◆ Exercise goal: Begin with the first line of the listing and quote every line through the one containing "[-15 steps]"; give only those lines.

◆ Stored data:
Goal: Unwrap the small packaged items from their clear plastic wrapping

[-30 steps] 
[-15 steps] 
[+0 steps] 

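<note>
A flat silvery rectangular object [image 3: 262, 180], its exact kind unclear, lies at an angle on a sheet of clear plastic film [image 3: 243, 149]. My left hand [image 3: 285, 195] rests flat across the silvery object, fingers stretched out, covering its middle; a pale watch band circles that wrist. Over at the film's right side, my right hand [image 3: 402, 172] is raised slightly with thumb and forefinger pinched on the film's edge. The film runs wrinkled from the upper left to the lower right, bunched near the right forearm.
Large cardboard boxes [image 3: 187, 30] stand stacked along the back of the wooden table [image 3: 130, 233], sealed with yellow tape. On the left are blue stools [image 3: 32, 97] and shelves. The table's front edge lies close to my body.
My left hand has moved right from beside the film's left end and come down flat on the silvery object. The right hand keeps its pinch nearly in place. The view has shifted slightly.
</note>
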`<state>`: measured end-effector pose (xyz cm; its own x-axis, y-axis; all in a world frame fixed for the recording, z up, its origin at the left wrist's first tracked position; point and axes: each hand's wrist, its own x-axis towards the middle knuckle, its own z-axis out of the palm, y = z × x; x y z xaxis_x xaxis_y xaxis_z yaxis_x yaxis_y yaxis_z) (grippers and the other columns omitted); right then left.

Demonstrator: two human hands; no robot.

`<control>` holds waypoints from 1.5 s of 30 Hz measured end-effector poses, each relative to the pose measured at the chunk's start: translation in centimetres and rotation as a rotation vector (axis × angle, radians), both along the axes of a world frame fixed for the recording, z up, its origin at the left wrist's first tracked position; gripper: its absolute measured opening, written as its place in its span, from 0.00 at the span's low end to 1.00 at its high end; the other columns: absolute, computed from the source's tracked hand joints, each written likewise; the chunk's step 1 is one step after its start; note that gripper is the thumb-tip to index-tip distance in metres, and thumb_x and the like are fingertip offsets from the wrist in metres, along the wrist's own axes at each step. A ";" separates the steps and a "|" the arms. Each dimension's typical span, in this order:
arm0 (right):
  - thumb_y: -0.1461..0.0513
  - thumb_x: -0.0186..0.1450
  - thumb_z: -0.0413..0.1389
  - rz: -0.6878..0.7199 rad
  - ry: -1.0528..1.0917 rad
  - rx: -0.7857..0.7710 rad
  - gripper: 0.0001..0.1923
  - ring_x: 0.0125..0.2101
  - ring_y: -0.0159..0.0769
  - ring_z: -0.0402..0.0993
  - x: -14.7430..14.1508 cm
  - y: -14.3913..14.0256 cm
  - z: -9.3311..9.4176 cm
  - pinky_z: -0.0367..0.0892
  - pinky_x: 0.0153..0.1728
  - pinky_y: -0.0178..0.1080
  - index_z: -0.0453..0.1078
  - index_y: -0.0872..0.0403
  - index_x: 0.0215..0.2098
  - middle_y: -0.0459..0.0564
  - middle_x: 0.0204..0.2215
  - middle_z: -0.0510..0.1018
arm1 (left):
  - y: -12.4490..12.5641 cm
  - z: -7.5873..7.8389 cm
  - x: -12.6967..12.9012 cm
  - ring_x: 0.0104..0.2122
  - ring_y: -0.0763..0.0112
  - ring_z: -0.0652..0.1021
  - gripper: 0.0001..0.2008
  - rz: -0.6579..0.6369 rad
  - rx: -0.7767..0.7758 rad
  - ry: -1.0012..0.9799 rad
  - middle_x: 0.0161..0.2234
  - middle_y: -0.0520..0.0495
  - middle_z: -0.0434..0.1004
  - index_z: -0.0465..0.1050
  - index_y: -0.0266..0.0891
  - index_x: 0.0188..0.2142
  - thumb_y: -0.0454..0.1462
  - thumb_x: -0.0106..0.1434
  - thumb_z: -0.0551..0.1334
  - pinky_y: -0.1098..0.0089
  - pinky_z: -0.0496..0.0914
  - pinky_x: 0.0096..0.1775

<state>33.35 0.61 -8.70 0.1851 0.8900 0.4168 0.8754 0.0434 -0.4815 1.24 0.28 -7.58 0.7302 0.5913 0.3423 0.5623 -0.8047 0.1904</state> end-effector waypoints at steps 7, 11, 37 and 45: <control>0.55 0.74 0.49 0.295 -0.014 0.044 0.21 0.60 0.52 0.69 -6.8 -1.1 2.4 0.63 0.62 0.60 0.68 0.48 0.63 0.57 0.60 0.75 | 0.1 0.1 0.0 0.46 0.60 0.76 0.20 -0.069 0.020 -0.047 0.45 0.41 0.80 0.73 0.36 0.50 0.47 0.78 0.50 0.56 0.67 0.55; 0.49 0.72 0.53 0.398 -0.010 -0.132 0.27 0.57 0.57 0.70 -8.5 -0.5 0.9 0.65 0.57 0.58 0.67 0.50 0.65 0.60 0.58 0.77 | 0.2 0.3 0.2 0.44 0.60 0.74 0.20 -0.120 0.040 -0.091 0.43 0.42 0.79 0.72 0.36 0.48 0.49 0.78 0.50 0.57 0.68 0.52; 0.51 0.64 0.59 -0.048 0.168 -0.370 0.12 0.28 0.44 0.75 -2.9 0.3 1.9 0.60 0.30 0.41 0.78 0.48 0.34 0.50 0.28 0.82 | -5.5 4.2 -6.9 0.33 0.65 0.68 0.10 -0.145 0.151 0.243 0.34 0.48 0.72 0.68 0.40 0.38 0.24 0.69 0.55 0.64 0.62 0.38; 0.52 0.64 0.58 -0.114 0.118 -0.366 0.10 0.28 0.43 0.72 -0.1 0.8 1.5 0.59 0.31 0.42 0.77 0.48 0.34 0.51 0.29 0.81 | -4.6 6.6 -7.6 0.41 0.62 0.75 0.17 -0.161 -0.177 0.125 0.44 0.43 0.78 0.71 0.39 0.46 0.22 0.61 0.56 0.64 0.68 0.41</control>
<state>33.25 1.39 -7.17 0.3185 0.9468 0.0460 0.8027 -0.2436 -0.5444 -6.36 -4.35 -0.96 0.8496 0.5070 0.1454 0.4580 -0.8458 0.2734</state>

◆ Exercise output:
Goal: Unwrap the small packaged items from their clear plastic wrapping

[-30 steps] 
[-15 steps] 

Nothing further is needed to complete the exercise.